• _EXERCISE INSTRUCTIONS_
An exact, complete copy of the data that follows is needed.

BEGIN INFORMATION PROVIDED

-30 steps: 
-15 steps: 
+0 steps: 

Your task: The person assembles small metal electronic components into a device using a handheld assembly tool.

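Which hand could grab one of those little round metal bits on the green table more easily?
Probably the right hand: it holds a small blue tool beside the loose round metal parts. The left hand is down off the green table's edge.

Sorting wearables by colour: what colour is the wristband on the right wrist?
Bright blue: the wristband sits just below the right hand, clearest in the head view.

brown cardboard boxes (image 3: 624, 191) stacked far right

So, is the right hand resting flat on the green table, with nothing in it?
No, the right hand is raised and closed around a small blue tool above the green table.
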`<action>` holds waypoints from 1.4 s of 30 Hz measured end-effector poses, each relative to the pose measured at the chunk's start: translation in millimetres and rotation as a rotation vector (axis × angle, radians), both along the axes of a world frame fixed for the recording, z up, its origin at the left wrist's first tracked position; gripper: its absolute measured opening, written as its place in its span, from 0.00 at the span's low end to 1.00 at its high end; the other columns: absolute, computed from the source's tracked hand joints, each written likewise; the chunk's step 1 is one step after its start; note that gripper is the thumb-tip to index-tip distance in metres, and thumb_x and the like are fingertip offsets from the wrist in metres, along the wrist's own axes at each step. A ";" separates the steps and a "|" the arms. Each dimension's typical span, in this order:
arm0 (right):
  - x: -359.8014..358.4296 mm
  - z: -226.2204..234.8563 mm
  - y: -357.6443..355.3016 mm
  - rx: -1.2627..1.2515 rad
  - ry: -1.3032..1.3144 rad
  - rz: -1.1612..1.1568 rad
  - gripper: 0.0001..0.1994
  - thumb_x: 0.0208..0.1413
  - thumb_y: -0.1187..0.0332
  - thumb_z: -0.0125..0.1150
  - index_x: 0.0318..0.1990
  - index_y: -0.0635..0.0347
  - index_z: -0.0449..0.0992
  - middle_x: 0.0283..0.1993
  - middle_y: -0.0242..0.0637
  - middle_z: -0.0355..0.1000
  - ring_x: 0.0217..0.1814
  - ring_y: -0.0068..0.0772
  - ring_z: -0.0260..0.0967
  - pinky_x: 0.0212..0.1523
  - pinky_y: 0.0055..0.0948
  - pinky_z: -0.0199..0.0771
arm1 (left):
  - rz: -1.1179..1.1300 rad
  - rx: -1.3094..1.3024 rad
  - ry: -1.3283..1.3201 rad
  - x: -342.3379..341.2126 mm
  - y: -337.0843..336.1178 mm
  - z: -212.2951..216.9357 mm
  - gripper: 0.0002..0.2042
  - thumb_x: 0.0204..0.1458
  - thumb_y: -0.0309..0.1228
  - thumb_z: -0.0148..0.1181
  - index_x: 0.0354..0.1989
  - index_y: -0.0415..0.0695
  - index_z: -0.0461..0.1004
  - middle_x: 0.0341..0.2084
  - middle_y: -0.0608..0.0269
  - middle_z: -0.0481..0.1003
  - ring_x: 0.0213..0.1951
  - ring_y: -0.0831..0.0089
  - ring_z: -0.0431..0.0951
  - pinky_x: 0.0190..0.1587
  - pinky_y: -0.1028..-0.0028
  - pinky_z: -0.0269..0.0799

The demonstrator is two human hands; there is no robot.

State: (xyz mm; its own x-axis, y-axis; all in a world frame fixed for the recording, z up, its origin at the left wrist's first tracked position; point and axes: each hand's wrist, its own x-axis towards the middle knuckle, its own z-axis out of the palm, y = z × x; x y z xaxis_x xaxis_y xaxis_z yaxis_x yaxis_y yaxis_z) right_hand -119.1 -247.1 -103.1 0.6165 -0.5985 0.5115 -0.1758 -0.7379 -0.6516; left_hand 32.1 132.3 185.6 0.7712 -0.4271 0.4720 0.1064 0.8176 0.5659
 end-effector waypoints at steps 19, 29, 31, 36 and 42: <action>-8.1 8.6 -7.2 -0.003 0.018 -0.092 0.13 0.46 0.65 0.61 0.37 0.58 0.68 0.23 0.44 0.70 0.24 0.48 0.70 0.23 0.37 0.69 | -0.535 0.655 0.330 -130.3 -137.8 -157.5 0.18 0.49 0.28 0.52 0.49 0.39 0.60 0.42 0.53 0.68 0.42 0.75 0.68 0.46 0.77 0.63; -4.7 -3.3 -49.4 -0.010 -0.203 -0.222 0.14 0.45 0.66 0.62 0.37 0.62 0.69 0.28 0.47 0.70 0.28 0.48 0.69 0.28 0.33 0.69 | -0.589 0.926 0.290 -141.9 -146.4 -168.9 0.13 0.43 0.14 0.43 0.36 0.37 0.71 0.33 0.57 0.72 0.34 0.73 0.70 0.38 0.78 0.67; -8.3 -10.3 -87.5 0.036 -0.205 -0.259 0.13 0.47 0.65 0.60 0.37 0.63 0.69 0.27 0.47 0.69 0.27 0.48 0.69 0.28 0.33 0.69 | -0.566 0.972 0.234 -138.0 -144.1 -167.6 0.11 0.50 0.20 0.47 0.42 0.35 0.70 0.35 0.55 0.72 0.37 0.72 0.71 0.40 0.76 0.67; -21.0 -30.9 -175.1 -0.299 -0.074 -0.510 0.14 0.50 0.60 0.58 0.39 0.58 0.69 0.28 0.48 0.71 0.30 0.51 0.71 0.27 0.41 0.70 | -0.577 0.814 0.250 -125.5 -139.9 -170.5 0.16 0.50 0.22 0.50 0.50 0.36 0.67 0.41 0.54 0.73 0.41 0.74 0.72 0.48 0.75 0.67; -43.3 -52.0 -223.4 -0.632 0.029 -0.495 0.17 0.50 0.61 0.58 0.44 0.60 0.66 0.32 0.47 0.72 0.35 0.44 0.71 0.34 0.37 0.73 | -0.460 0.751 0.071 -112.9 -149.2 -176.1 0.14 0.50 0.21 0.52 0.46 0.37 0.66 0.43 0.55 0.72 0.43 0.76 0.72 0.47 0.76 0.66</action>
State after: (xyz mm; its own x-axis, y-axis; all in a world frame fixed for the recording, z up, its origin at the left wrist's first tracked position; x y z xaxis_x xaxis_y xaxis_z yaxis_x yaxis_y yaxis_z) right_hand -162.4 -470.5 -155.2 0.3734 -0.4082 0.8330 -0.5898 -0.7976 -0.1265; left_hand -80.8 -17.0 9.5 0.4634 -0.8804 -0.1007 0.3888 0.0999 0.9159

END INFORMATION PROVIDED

• _EXERCISE RESPONSE_
-30 steps: 
-15 steps: 
+0 steps: 

Your task: The person assembles small metal electronic components into a device using a handheld assembly tool.

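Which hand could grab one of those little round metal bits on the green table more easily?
Probably the right hand: it holds a small blue tool beside the loose round metal parts. The left hand is down off the green table's edge.

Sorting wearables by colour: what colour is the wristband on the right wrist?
Bright blue: the wristband sits just below the right hand, clearest in the head view.

brown cardboard boxes (image 3: 624, 191) stacked far right

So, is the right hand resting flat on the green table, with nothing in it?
No, the right hand is raised and closed around a small blue tool above the green table.
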`<action>` holds waypoints from 1.4 s of 30 Hz measured end-effector poses, each relative to the pose measured at the chunk's start: translation in millimetres and rotation as a rotation vector (axis × angle, radians), both along the axes of a world frame fixed for the recording, z up, its origin at the left wrist's first tracked position; gripper: its absolute measured opening, written as its place in its span, from 0.00 at the span's low end to 1.00 at its high end; the other columns: absolute, computed from the source's tracked hand joints, each written likewise; the chunk's step 1 is one step after its start; note that gripper is the thumb-tip to index-tip distance in metres, and thumb_x and the like are fingertip offsets from the wrist in metres, along the wrist's own axes at each step. A ";" separates the steps and a "|" the arms. Each dimension's typical span, in this order:
arm0 (right):
  - x: -359.8014..358.4296 mm
  - z: -226.2204..234.8563 mm
  - y: -357.6443..355.3016 mm
  - rx: -1.2627..1.2515 rad
  - ry: -1.3032..1.3144 rad
  - rz: -1.1612..1.1568 rad
  - gripper: 0.0001..0.1994
  - thumb_x: 0.0208..0.1413
  - thumb_y: -0.1187..0.0332
  - thumb_z: -0.0125..0.1150
  - index_x: 0.0318..0.1990
  - index_y: -0.0635..0.0347
  - index_z: -0.0449..0.0992
  - middle_x: 0.0283..0.1993
  - middle_y: -0.0242..0.0637
  - middle_z: -0.0355..0.1000
  - ring_x: 0.0217..0.1814
  - ring_y: -0.0068..0.0772
  - ring_z: -0.0260..0.0967
  - pinky_x: 0.0212..0.1523
  - pinky_y: 0.0055..0.0948
  - pinky_z: -0.0199..0.0771
arm1 (left):
  - rz: -1.1179..1.1300 rad
  - rx: -1.3094..1.3024 rad
  - ry: -1.3283..1.3201 rad
  - x: -342.3379..341.2126 mm
  - y: -337.0843..336.1178 mm
  - z: -212.2951..216.9357 mm
  - gripper: 0.0002..0.2042
  - thumb_x: 0.0204..0.1458
  - thumb_y: -0.0309..0.1228
  - thumb_z: -0.0148..0.1181
  - index_x: 0.0354..0.1989
  - index_y: -0.0415..0.0695
  - index_z: -0.0461..0.1004
  - middle_x: 0.0341..0.2084
  - middle_y: -0.0608..0.0269
  - middle_z: -0.0481..0.1003
  - ring_x: 0.0213..0.1951
  - ring_y: -0.0831..0.0089
  - ring_z: -0.0431..0.0951
  - pinky_x: 0.0190..0.1587
  - pinky_y: -0.1028..-0.0028
  - pinky_z: -0.0269..0.0799

The demonstrator is two human hands; there is no robot.

State: (xyz mm; its own x-axis, y-axis; all in a world frame fixed for the recording, z up, its origin at the left wrist's first tracked position; point and axes: each hand's wrist, its own x-axis towards the middle knuckle, its own z-axis out of the palm, y = z × x; x y z xaxis_x xaxis_y xaxis_z yaxis_x yaxis_y yaxis_z) right_hand -119.1 -247.1 -103.1 0.6165 -0.5985 0.5115 -0.1758 -0.7379 -0.6516; left_hand 32.1 132.3 185.6 0.7712 -0.4271 0.4720 0.1064 0.8176 0.5659
 end-effector waypoints at steps 19, 29, 31, 36 and 42: <action>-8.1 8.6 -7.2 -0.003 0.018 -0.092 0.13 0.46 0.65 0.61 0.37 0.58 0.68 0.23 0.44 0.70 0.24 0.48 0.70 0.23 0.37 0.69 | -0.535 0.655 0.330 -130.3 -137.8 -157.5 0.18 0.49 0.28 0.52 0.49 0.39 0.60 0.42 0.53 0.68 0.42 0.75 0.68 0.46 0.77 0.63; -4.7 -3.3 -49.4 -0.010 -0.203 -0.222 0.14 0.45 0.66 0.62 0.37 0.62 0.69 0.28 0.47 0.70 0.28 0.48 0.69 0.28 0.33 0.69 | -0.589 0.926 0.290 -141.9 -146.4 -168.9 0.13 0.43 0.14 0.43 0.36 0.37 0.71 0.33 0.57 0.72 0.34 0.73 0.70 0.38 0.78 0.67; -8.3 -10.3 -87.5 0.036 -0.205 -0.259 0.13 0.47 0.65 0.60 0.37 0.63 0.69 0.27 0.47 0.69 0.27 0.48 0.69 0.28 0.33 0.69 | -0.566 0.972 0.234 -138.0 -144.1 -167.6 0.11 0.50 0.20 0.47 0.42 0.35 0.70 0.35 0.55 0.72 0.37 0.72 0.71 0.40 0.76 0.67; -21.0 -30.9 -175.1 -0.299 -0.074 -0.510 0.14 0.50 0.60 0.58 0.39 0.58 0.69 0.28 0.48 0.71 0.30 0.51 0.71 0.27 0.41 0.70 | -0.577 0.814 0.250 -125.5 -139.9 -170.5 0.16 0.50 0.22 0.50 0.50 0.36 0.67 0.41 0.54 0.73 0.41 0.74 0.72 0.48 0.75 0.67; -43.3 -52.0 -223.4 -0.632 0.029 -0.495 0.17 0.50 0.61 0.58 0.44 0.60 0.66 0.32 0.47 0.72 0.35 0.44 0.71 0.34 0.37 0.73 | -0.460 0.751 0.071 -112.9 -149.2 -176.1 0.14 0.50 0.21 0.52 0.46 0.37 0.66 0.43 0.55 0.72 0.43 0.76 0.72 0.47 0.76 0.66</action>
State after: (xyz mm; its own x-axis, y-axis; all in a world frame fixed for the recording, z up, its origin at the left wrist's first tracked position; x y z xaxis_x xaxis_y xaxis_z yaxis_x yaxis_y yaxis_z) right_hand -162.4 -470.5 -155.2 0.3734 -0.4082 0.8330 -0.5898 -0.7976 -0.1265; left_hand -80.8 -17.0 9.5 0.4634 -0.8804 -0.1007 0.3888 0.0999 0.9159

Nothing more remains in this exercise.